Summary - Factors Influencing NoSQL Adoption

Cassandra > Results > Summary

Cassandra is a distributed database that can handle large amount of data and allows for high performance, scalability and availability because of its decentralised architecture. In the following sections, I will give a brief summary for most of the features that we look for in a database and how Cassandra supports them.

Use cases

Cassandra is currently used by many large companies such as Ebay, Apple and Netflix because of its scalability, high performance and availability. The main use case for Cassandra is to help scaling large time series data (data stored so frequently such as events). Storing and efficiently scaling this type of data is so useful in many use cases such as to build a recommendation system, storing IoT or sensor events, logging and messaging, fraud detection and many other use cases.

Basic Concepts

Main Concepts in Cassandra are:

Node: The basic infrastructure component where we store the data.

Data Center: A group of related nodes.

Cluster: The outermost container and can contain multiple data centres.

Gossip protocol: A protocol used by a node to discover information and the state of all other nodes in the cluster.

A Partitioner: Is a hash function used to compute the tokens (hashing the partition key) and this token is used to distribute the data as well as read/write request across all the nodes in the cluster based on the hash ranges (Consistent hashing).

The replication factor: Used to determine how many copies of the written data should be kept inside a cluster.

The Replication placement strategy: It is a strategy used by the node to determine where to replicate the data (in which nodes) when a write request received.

A Snitch: The snitch used to monitor all the nodes and provides performance and state information to help the replication strategy to decide where to replicate the data.

A Keyspace: A container that is used to group the different CQL tables of the application.

A CQL table: Collection of multiple ordered columns having a primary row key.

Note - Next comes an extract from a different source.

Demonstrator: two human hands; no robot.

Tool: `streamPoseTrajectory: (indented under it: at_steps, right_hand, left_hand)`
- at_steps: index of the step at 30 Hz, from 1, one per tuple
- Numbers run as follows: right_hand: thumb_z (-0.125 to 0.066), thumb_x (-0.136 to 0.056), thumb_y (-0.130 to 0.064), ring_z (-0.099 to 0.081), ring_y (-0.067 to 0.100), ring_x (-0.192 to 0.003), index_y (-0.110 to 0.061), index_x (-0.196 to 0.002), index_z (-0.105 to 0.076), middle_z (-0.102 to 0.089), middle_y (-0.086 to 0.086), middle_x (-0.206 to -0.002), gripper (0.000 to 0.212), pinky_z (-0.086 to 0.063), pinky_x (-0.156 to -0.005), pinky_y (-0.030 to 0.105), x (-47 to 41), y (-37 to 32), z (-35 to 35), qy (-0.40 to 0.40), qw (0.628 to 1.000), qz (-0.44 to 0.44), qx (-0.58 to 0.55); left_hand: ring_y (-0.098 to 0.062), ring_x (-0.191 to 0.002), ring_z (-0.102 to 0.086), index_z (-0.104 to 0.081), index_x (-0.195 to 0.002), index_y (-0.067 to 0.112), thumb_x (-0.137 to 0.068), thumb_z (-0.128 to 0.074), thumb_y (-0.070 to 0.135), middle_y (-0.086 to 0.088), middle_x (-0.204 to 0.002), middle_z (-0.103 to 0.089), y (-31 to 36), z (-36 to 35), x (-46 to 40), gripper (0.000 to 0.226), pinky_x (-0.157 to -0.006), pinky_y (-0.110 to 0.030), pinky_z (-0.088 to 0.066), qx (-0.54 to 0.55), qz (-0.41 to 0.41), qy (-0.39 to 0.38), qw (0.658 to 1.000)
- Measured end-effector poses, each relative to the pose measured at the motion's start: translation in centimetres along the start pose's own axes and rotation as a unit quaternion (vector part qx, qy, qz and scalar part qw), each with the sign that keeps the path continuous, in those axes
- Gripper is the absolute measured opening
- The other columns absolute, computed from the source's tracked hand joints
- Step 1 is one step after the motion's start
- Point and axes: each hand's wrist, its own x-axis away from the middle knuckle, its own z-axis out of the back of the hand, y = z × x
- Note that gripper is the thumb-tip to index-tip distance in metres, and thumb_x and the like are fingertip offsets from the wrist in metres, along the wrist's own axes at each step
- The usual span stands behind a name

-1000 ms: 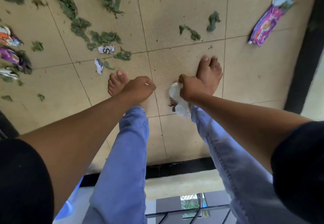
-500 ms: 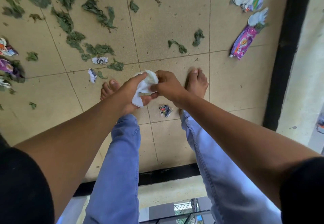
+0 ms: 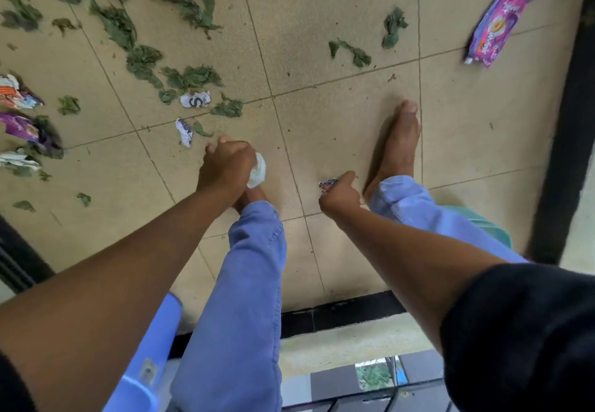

Primary key: Each CQL table should have a primary key which is used to ensure that the data is unique and willn't be overwritten inside each partition. The primary key contains the partition key and any clustering columns. The primary key can be a single key or a composite key (partition key is more than one column) or a compound key (partition key and some clustering columns).

Partition Key: This is the key used to divide your data into different partitions before distributing them across the nodes for scalability. The partition key can be either a single key or a composite key.

Clustering columns: Columns used to group and sort the data inside each partition.

Data Types: Many common data types support such as most numeric data types (int, float, double and decimal), text data types (text, varchar and even blob), collection data types (map, list and set), UUID and counter data types, boolean, timestamp and the support for custom defined data types which can contain any separate objects.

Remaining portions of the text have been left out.